- ABOUT THIS EXERCISE:
Without including any picture, transcribe the entries below word for word.

- SUPPLIED RECORDS:
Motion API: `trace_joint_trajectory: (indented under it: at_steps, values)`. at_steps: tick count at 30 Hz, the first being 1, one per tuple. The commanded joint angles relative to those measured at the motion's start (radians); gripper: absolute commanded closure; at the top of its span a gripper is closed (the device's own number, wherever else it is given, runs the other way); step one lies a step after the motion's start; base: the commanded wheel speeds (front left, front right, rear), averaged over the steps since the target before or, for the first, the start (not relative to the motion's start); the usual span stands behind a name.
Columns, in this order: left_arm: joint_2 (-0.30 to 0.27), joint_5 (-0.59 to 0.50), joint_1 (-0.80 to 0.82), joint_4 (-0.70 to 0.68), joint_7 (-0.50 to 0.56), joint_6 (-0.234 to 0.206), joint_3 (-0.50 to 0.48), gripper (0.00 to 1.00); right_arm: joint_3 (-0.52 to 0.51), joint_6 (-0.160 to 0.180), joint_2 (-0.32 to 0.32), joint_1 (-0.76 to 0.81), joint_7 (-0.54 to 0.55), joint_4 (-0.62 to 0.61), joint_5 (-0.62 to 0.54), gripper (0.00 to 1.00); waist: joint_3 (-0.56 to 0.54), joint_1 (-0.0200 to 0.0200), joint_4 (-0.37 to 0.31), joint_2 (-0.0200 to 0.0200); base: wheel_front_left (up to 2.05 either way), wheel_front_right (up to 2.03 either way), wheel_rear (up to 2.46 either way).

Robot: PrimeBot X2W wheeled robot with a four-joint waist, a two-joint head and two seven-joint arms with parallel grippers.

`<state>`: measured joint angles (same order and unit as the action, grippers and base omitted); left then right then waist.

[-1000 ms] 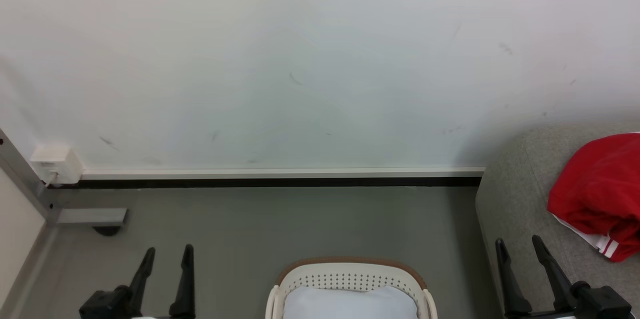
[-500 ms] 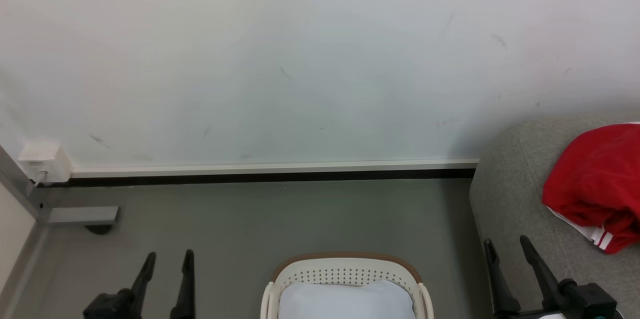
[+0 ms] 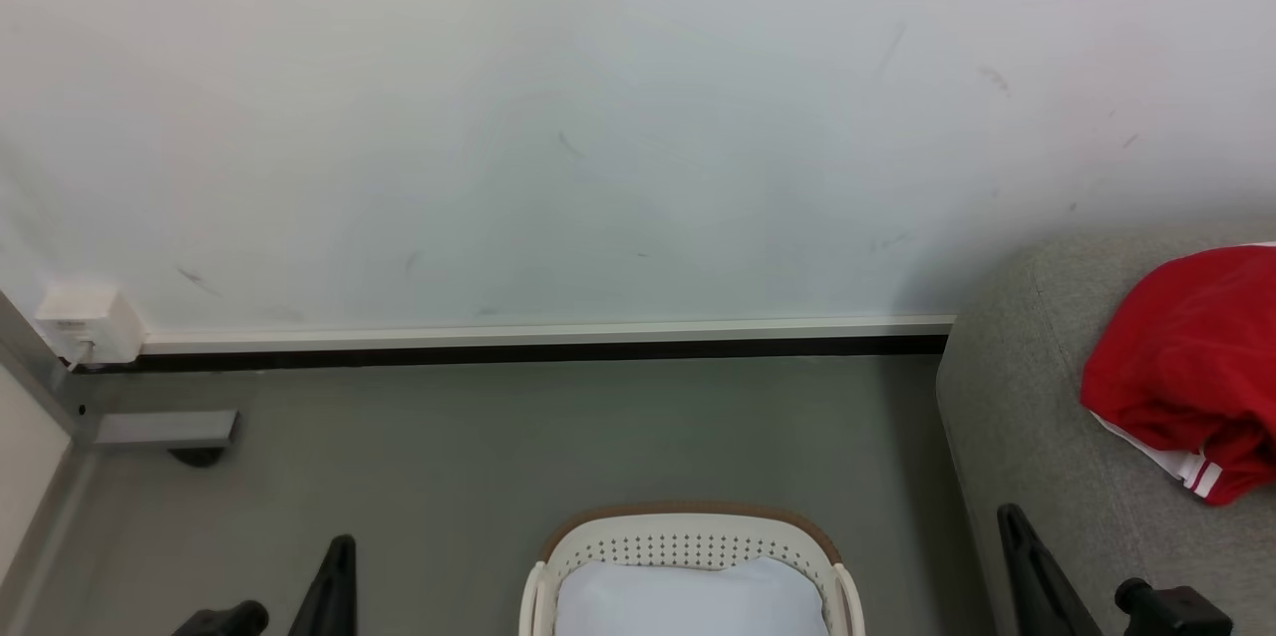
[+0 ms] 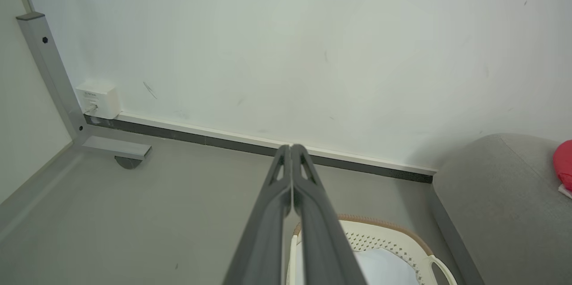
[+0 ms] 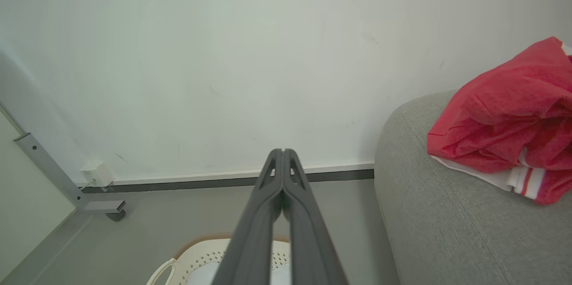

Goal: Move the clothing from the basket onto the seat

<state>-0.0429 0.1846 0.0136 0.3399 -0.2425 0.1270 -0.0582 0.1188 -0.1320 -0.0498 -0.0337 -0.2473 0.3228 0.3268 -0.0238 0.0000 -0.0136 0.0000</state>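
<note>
Oval cream basket, brown-rimmed with perforated walls, standing on the grey floor before the white wall. It contains a plain pale blue-white cloth. To the basket's right stands the grey sofa, where the crumpled red jersey lies with its white striped trim showing, well apart from the basket. The left gripper, left of the basket, and the right gripper, right of it, each have fingers pressed together, grasping nothing.
</note>
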Motion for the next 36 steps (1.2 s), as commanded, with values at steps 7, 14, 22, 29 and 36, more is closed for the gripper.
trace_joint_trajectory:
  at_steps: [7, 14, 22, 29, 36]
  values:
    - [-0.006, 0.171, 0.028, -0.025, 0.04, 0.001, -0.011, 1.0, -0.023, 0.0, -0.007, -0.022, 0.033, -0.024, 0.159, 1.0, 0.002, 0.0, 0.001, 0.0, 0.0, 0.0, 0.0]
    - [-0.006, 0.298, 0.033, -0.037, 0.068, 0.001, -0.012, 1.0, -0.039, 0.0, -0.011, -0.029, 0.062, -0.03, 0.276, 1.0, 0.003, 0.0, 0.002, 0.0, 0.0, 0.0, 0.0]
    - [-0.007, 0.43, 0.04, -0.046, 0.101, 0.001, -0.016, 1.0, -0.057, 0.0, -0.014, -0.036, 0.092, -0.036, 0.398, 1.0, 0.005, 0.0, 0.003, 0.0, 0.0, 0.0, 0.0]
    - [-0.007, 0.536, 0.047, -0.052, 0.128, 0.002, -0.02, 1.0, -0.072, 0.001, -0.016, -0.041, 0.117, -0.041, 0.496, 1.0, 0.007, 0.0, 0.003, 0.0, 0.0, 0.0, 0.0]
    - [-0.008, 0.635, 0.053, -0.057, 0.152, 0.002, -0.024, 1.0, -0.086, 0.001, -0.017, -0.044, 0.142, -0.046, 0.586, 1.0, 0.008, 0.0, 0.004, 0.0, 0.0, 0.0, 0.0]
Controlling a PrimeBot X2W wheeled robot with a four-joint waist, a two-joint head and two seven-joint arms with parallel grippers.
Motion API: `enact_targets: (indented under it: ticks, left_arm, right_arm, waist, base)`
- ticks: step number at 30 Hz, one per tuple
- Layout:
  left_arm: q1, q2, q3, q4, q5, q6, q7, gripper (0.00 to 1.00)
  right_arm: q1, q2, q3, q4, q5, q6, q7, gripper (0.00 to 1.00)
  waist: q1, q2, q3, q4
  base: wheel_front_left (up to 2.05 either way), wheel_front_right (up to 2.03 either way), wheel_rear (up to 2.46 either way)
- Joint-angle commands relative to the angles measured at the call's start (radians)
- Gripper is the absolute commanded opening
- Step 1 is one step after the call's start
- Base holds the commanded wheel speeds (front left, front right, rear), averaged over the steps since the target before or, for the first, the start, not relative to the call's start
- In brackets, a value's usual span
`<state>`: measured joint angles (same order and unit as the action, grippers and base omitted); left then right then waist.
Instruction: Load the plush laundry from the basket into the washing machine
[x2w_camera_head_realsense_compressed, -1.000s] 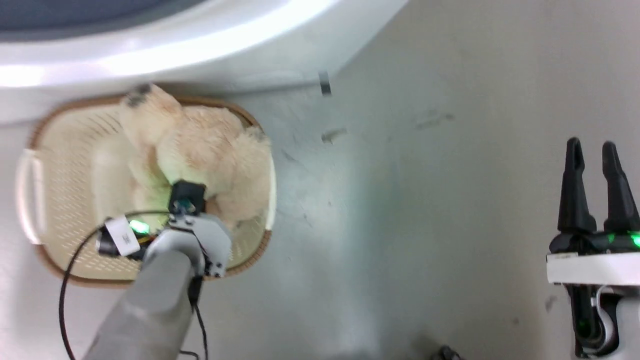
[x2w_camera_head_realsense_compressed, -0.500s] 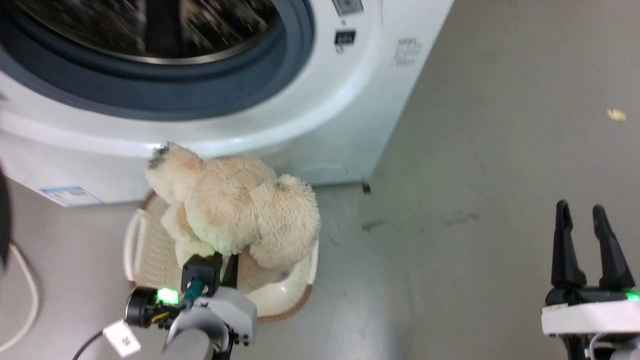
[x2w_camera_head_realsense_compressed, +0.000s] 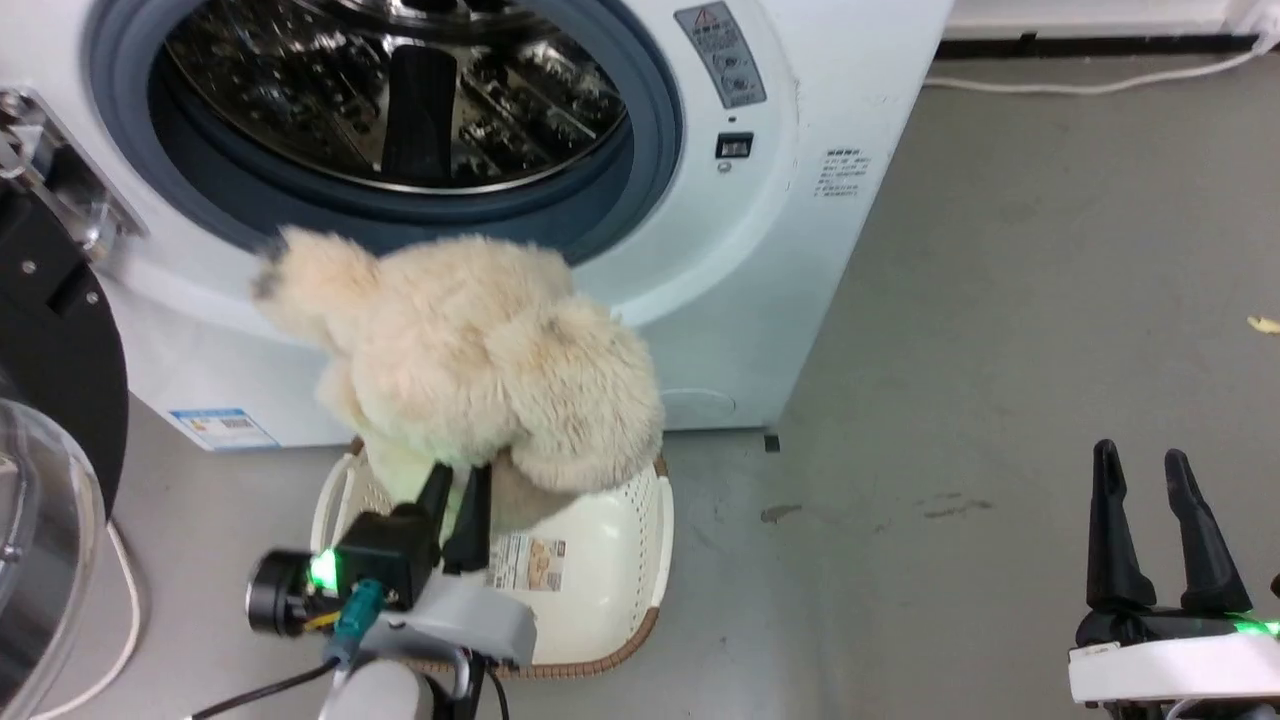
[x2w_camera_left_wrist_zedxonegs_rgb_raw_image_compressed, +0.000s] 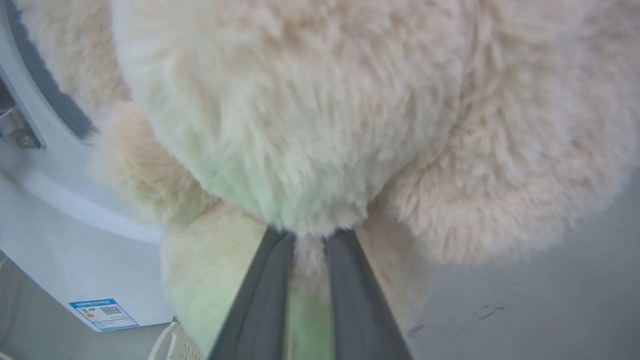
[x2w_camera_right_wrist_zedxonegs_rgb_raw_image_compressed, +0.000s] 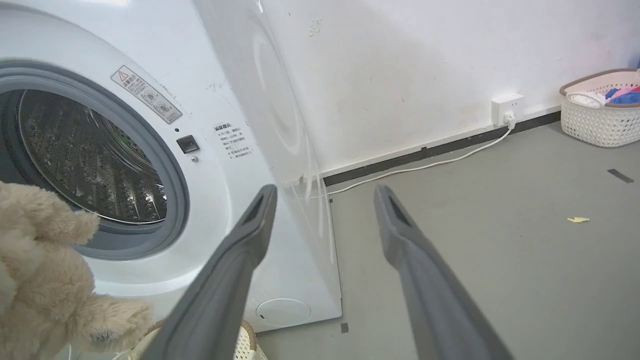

- OUTPUT FOR THIS EXERCISE:
Motion API: `trace_joint_trajectory: (indented under it: at_steps, values)`. at_steps: tick count at 30 Hz, the first being 1, one per tuple. The commanded joint angles relative to those measured at the motion's start (radians); gripper: absolute commanded closure; at the top of its span a gripper is closed (the device's own number, wherever else it is given, runs the other way); step one lies a step after the motion's start; base: the commanded wheel speeds (front left, front right, rear), averaged over the steps since the target before or, for the first, the start (not relative to the motion's start); the usual span stands behind a name.
Columns, in this order: left_arm: joint_2 (-0.30 to 0.27), joint_5 (-0.59 to 0.50), joint_1 (-0.80 to 0.82), joint_4 (-0.70 to 0.68), joint_7 (-0.50 to 0.56), joint_6 (-0.234 to 0.206), joint_3 (-0.50 to 0.48), gripper (0.00 to 1.00); right_arm: joint_3 (-0.52 to 0.51), joint_6 (-0.160 to 0.180), joint_2 (-0.32 to 0.32), joint_1 (-0.76 to 0.81), joint_7 (-0.54 to 0.55), joint_4 (-0.62 to 0.61), joint_5 (-0.62 to 0.54), gripper (0.00 to 1.00); waist: joint_3 (-0.56 to 0.54), joint_1 (-0.0200 to 0.0200), joint_4 (-0.37 to 0.31), joint_2 (-0.0200 to 0.0200); base: wheel_front_left (up to 2.05 either way), wheel_front_right (up to 2.03 either way), wheel_rear (up to 2.46 either way).

Robot: PrimeBot X2W wheeled robot with a four-joint waist, a two-joint head and two seven-joint arms with parallel grippers.

`<state>`: measured joint angles (same order and unit as the action, grippers and base omitted); left then right then waist.

[-1000 ms] 
[-500 ms] 
[+0 ms] 
[+0 ms] 
[+0 ms] 

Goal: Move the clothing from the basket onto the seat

<state>-0.0429 0.1846 0.0136 0.3399 -0.2425 0.1270 -0.0582 0.1188 -0.1320 -0.0498 -0.0337 -0.2473 0.3228 0.3268 -0.0238 0.0000 -0.0136 0.0000</state>
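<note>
Oval cream basket, brown-rimmed with perforated walls, standing on the grey floor before the white wall. It contains a plain pale blue-white cloth. To the basket's right stands the grey sofa, where the crumpled red jersey lies with its white striped trim showing, well apart from the basket. The left gripper, left of the basket, and the right gripper, right of it, each have fingers pressed together, grasping nothing.
</note>
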Motion for the next 36 steps (1.2 s), as commanded, with values at steps 7, 14, 22, 29 and 36, more is closed for the gripper.
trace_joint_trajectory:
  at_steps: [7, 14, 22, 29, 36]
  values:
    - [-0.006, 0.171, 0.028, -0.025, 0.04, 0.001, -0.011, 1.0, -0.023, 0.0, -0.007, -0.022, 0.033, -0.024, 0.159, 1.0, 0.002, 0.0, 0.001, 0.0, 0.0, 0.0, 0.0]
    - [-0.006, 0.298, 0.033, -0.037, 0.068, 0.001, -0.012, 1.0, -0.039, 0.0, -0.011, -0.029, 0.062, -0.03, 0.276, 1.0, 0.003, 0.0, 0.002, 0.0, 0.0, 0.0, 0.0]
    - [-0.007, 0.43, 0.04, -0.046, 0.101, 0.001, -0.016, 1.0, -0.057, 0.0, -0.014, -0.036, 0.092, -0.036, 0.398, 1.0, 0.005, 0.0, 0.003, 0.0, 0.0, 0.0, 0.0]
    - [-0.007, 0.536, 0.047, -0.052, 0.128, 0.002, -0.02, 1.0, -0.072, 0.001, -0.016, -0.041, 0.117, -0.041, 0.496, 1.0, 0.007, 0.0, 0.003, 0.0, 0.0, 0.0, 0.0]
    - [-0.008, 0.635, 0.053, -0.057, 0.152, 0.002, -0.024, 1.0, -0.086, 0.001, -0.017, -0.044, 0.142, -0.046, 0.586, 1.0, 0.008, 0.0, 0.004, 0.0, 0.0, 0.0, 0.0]
Controlling a PrimeBot X2W wheeled robot with a four-joint waist, a two-joint head and two seven-joint arms with parallel grippers.
Motion API: `enact_targets: (indented under it: ticks, left_arm, right_arm, waist, base)`
- ticks: step number at 30 Hz, one per tuple
- Layout:
  left_arm: q1, q2, q3, q4, q5, q6, q7, gripper (0.00 to 1.00)
  right_arm: q1, q2, q3, q4, q5, q6, q7, gripper (0.00 to 1.00)
  waist: q1, q2, q3, q4
  base: wheel_front_left (up to 2.05 either way), wheel_front_right (up to 2.03 either way), wheel_rear (up to 2.46 either way)
- Joint-angle commands relative to the angles measured at the call's start (radians)
- Gripper is the absolute commanded opening
- Step 1 is one step after the call's start
- Base holds the commanded wheel speeds (front left, front right, rear), averaged over the steps since the target before or, for the first, the start, not relative to the call's start
- In brackets, a value's usual span
`<state>`: measured joint angles (same order and unit as the action, grippers and base omitted); left then right then waist.
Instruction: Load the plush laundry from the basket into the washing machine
[x2w_camera_head_realsense_compressed, -1.000s] 
[x2w_camera_head_realsense_compressed, -0.500s] 
[x2w_camera_head_realsense_compressed, +0.000s] 
[x2w_camera_left_wrist_zedxonegs_rgb_raw_image_compressed, +0.000s] 
[x2w_camera_right_wrist_zedxonegs_rgb_raw_image_compressed, +0.000s] 

This output is now finished.